ANED, sulla base dell’osservazione diretta e dei riscontri dei propri associati, in merito specifico delle modalità di organizzazione, fornitura e controllo del servizio trasporto dializzati, ritiene che i requisiti minimi, di seguito elencati, debbano essere riconosciuti indistintamente a tutti i pazienti in malattia renale cronica che usufruiscono della terapia sostitutiva (dialisi) presso un centro per il servizio dialisi. Poiché si tratta di requisiti minimi ANED auspica che siano la base comune per tutte le Regioni di tutto il territorio nazionale.

1. L’ Azienda Sociosanitaria prende in carico il malato che comincia la dialisi e provvede a fornirgli, oltre ai vari adempimenti più propriamente sanitari, anche il servizio di trasporto tra il suo domicilio e quello dal centro dialisi e ritorno ( anche nel caso di altro domicilio, vacanza et cetera, previa comunicazione al Servizio Sanitario di riferimento);

2. ANED ritiene che la convenzione tra Azienda Sociosanitaria e fornitore del servizio sia la modalità migliore per garantire il trasporto a tutti i dializzati;

3. i criteri di erogazione del servizio si basano sulla certificazione del medico nefrologo, dal livello minimo semplice a quello più complesso, quindi anche per il paziente che ritenga di poter guidare il proprio mezzo;

4. I mezzi di trasporto: autovettura, autolettiga, furgone finestrato ecc. devono essere definiti nella loro dotazioni (carrozzina, mezzi di primo soccorso ecc. ), e nella qualifica del personale addetto;

5. Il trasporto deve rispondere a criteri di appropriatezza e qualità: tempi di attesa ridotti (di norma inferiori alla mezz’ora), caratteristiche del mezzo adatte a quel tipo di paziente, possibilità o meno di partecipare ad un trasporto plurimo, necessità per l’accompagnamento dal mezzo al reparto dialisi o all’abitazione, et cetera;

6. Il fornitore del servizio di trasporto è tenuto a non chiedere integrazioni di costi, né alcunché al paziente trasportato.
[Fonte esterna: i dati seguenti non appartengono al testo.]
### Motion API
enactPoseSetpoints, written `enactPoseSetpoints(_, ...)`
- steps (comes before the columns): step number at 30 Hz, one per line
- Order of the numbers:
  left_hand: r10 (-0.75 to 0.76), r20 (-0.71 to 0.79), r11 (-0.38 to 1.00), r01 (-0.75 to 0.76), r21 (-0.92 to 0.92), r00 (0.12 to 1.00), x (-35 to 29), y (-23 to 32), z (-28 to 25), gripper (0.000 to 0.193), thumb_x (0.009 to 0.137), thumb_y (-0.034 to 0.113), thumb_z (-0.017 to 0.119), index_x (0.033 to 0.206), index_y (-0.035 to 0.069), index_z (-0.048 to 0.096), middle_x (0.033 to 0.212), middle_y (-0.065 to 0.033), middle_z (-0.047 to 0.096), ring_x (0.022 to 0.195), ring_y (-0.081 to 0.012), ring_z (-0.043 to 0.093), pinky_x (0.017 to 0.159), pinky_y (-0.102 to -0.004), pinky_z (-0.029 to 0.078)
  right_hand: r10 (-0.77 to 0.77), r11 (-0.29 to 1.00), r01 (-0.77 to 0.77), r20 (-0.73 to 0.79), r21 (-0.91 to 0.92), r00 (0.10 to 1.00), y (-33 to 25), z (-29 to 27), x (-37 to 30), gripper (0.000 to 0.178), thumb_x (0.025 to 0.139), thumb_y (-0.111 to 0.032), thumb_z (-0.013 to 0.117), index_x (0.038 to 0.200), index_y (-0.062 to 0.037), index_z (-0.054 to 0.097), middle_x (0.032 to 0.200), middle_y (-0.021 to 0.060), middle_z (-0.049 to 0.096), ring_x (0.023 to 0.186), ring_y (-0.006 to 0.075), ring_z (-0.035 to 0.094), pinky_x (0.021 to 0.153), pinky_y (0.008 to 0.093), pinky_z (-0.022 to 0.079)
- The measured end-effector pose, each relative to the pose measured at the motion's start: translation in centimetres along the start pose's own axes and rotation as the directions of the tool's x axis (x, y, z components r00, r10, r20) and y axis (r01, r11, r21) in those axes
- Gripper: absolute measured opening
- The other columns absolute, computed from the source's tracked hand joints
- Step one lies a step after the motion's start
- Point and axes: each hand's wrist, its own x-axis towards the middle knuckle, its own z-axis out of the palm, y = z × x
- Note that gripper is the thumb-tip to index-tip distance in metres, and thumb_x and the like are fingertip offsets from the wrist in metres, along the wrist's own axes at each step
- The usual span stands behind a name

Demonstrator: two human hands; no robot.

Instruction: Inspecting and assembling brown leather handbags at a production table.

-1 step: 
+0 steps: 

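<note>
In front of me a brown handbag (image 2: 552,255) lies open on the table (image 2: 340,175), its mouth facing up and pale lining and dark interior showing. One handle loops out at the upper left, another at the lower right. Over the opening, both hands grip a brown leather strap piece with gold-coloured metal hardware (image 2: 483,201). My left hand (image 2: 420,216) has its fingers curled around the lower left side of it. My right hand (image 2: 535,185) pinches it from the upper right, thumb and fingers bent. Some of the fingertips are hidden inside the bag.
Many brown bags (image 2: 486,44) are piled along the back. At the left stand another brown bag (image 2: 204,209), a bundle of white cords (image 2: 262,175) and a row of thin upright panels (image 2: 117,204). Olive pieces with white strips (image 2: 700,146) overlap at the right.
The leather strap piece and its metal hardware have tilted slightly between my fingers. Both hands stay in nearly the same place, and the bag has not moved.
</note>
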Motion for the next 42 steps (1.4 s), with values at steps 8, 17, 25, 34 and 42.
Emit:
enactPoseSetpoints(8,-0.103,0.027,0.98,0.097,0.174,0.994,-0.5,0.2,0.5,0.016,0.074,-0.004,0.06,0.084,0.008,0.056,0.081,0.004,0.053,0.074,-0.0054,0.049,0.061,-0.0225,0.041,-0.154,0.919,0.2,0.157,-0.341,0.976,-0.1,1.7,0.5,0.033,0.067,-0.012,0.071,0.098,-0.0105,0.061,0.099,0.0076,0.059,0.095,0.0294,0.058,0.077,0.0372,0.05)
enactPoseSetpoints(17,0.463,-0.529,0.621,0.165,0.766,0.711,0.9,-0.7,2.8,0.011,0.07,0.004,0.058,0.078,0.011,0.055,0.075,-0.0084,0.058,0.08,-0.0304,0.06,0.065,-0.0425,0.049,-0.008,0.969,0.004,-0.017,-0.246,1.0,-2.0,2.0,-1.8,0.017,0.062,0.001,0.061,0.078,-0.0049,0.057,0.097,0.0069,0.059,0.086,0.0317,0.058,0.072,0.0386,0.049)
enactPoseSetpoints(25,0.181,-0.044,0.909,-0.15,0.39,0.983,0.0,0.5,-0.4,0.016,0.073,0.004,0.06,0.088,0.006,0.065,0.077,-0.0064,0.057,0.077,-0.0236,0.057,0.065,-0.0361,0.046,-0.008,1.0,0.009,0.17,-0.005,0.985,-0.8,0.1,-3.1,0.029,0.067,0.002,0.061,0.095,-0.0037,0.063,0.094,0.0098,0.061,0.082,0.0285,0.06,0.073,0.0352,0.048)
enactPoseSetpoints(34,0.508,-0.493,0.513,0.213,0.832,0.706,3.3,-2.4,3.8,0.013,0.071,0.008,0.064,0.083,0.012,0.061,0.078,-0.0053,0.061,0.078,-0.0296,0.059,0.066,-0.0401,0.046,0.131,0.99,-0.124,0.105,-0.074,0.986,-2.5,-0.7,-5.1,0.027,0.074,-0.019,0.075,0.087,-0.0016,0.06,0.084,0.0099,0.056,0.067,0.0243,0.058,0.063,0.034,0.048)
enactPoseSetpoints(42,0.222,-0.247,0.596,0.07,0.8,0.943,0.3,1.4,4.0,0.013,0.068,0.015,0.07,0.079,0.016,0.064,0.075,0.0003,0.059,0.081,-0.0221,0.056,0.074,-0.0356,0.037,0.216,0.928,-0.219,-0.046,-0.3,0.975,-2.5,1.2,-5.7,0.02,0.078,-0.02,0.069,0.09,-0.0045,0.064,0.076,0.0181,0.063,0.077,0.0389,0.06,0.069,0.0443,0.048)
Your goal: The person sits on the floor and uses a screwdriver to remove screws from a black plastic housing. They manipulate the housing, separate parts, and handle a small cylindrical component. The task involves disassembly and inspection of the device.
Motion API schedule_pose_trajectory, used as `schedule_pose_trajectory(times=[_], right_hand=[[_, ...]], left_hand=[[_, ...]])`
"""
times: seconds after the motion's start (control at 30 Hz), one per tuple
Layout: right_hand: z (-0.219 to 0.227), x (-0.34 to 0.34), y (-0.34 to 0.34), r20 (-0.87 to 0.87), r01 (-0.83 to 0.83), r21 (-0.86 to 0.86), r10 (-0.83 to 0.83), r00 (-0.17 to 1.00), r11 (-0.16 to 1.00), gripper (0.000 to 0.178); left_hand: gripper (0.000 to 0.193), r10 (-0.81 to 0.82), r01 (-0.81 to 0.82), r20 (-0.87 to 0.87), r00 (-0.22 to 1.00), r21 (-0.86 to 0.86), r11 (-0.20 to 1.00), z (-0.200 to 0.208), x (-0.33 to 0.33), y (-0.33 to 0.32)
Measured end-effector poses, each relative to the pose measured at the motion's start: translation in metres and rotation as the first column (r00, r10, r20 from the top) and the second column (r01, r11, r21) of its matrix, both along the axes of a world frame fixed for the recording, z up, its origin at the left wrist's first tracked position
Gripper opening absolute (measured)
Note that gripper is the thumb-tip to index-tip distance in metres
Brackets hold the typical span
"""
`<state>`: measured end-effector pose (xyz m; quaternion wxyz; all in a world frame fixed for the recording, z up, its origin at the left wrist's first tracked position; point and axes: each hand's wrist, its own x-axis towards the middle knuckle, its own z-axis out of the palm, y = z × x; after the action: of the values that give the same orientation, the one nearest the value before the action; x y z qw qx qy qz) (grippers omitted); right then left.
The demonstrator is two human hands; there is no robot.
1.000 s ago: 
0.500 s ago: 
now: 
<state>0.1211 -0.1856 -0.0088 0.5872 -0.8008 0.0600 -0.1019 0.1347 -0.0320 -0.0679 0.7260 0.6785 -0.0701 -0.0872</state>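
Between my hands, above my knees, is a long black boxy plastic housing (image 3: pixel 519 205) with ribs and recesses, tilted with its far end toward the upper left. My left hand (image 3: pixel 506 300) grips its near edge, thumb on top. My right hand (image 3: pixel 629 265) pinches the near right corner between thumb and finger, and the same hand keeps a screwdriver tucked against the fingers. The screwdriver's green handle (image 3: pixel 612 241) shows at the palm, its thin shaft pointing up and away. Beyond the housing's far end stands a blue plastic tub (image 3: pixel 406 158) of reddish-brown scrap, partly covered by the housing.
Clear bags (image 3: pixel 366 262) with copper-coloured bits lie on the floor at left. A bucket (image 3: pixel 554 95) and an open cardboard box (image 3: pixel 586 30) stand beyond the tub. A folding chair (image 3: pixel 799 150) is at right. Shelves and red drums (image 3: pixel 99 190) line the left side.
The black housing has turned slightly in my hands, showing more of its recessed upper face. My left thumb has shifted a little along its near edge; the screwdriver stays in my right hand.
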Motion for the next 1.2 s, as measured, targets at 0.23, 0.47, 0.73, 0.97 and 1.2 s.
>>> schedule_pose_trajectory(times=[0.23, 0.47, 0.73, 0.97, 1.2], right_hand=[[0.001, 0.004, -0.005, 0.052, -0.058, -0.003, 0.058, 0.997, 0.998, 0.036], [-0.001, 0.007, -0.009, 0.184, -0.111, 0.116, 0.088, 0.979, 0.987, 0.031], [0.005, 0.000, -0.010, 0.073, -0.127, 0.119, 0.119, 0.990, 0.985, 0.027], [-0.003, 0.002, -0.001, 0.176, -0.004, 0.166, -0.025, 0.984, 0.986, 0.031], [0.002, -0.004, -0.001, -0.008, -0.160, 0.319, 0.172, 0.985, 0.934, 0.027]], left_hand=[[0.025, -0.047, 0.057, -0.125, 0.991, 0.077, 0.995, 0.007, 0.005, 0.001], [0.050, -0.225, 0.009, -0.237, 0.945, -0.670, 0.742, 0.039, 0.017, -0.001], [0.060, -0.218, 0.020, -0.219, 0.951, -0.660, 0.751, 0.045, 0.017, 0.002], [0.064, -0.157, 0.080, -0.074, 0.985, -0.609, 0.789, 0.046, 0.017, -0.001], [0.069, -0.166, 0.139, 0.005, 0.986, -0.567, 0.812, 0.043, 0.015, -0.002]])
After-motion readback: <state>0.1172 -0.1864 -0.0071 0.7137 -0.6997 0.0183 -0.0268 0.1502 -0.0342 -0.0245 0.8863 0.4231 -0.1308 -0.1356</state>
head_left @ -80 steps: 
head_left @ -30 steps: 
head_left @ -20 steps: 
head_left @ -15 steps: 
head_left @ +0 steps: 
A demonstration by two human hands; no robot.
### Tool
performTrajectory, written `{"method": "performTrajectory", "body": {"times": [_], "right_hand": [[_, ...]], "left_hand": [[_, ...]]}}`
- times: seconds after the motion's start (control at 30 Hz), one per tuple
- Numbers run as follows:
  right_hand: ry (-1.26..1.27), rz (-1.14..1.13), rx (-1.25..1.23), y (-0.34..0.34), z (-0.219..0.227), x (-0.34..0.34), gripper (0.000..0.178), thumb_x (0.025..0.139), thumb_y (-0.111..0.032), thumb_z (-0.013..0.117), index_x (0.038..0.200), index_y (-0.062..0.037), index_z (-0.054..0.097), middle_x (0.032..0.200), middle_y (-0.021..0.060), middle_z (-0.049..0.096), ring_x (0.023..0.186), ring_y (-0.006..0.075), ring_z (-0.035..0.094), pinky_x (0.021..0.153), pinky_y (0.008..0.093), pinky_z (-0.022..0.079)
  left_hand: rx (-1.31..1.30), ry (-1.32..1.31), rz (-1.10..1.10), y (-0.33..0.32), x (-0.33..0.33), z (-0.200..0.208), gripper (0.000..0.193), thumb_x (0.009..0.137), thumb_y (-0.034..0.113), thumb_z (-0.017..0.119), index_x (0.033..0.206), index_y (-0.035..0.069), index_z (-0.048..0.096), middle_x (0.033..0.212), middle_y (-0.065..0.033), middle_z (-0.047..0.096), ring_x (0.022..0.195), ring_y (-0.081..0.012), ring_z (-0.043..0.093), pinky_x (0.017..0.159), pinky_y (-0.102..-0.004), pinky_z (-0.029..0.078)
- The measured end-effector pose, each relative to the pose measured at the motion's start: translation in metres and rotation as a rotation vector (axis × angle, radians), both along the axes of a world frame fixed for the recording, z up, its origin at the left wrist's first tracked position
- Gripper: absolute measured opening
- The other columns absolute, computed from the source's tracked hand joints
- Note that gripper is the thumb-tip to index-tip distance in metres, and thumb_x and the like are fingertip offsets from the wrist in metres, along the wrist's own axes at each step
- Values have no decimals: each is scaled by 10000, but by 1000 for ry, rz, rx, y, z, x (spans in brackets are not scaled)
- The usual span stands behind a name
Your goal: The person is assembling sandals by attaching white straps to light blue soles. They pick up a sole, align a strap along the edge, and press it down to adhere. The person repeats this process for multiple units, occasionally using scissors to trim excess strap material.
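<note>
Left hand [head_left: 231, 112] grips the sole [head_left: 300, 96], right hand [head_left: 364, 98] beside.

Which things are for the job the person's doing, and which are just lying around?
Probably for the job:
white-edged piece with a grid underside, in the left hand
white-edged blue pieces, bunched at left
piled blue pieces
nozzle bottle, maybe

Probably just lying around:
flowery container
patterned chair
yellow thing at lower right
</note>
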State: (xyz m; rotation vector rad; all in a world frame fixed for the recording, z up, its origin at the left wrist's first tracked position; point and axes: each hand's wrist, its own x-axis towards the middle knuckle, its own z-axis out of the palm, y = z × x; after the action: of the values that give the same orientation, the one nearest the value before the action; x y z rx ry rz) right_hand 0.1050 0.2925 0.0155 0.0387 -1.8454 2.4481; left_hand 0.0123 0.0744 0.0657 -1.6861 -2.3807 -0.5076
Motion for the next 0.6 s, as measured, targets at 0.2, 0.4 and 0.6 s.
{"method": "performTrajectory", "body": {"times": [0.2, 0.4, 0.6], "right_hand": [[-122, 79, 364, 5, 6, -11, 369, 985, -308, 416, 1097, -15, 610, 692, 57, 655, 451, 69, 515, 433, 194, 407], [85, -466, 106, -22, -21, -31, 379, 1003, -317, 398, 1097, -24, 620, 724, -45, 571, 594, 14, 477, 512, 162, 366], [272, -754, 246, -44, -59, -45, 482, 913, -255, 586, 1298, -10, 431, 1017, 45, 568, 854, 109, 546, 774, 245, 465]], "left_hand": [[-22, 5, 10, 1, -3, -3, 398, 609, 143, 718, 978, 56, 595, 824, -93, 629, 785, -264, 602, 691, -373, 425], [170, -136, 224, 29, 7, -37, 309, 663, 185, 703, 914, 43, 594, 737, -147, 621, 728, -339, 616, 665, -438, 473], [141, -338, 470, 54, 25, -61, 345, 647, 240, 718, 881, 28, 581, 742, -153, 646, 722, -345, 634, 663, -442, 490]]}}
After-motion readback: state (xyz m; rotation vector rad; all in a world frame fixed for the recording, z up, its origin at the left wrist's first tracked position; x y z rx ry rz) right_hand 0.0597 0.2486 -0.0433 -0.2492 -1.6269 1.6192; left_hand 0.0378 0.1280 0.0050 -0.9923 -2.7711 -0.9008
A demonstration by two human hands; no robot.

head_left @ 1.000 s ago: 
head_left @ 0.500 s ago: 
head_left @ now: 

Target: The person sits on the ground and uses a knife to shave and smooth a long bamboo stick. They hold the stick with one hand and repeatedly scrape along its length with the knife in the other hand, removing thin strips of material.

Di questo e delle caratteristiche di erogazione del servizio viene edotto dall’ Azienda Sociosanitaria il paziente che entra in dialisi, dandogli anche un riferimento a cui rivolgersi per la segnalazione di disservizi o anomalie;
7. Il paziente autonomo, previo parere del medico nefrologo, viene rimborsato direttamente dal Servizio Sanitario, sulla base della certificazione delle dialisi effettuate, che il centro dialisi invia mensilmente direttamente al Servizio Sanitario, per le spese del viaggio A/R, o di 2 viaggi A/R se accompagnato, le tariffe per il rimborso vengono aggiornate periodicamente. Quando il paziente, dopo aver informato la struttura sanitaria di residenza, si reca in altre Regioni o all’estero, il diritto al rimborso deve essere garantito facendo riferimento alle condizioni in cui il paziente viene a trovarsi nella località ospitante, previa presentazione della documentazione attestante le spese sostenute.

8. Il Servizio Sanitario monitora periodicamente che la qualità effettiva del trasporto sia corrispondente alla convenzione sottoscritta, sia mediante verifiche a campione in itinere, sia somministrando agli utenti questionari di “customer care”;

9. Il Servizio Sanitario provvede, a livello regionale, alla pubblicazione di un rapporto almeno annuale sull’andamento del servizio, comprensivo della verifica sistematica del grado di soddisfazione degli utenti;

10. Il Servizio Sanitario, a livello regionale, predispone le modalità per la verifica periodica dell’adeguatezza e dell’andamento del servizio di trasporto con le associazioni rappresentative dei malati nefropatici in terapia sostitutiva.